Purebred dogs represent genetically closed populations. Most dogs of a single breed are genetically similar and closely related to each other. The rarer the breed, the more true this is. A genetic analysis of five dog breeds showed a fair amount of genetic diversity present in the relatively common Golden Retriever, but very little diversity in the more unusual Akita. There aren't as many Akitas to choose from, so all of them are closely related. Close breeding means that purebred dogs are uniform in appearance. It is also difficult to escape genetic problems, because so many of the dogs in that closed population share the same ancestry.
A "purebred" dog isn't necessarily high quality, healthy, or a good representative of the breed.
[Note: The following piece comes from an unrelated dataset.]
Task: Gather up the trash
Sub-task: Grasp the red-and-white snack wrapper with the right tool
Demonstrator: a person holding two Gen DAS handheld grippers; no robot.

Some puppies from top-quality adults may be closer to the standard than other puppies. Unscrupulous dog sellers may capitalize on the cachet of breeding and registration to command top prices, but many purebred dogs have serious health problems.
With the advent of cloning, the future of dog breeding could go in a different direction. Last year, South Korean researchers reported that they had successfully cloned a male Afghan hound to create a genetically identical dog named Snuppy (which stands for Seoul National University puppy). To learn more about cloning, see How Cloning Works.
The latest fad in dog breeding is the creation of so-called designer mixes. People breed one purebred animal to a purebred animal of a different breed in the hopes of capturing the best qualities of each and perhaps even eliminating the negatives. Some of the most common mixes are between Retrievers, such as Labradors, and standard Poodles. These "Labradoodles" are supposed to have the friendly, gentle natures of the Retriever and the low-shedding attributes of the Poodle.
Gregor Mendel (1822-1884) developed basic laws of genetics using crosses between pea plants with different qualities - green or yellow peas, tall or short plants, etc. The same principles, now called Mendelian genetics, also apply to dogs. The most basic genetic scenario is where a gene on a specific locus determines each trait. (The location of a particular gene is called the locus of the gene.)
For example, a straight or curly coat might be determined by two different versions of the same gene. These alternative versions, which differ slightly in their DNA sequence, are called alleles. An individual dog inherits one allele at this coat-type locus from each parent. The alleles may be the same or they may be different. If they are the same, the individual is homozygous at that locus. If they are different, the individual is heterozygous. (Check out the "Understanding the Gene Pool" section of How Gene Pools Work for a more detailed explanation.)
Closely bred dogs tend to be homozygous at the loci that determine coat type. When you breed a dog that is homozygous for one coat type to a dog that is homozygous for a different coat type, then you get a litter of puppies that are all heterozygous at that locus. In reality, inheritance of coat type can be more complicated than that represented by simple Mendelian inheritance, but the basic principle is the same. All the Labradoodles in the litter will have similar coat types (in this case, wavy and low shedding), the result of the combination of the different alleles of their two parents.
However, you can't breed one Labradoodle to another Labradoodle and get Labradoodle offspring, because they aren't a pure breed. You are instead breeding a heterozygote to another heterozgote. In this case, you will have some puppies that are more like Labs, some that are more like Poodles, and potentially everything in between. This is because these are mixes bred to mixes and not true-breeding individuals. The other thing to remember is that hereditary problems like hip dysplasia are present in both breeds and are not eliminated by cross-breeding.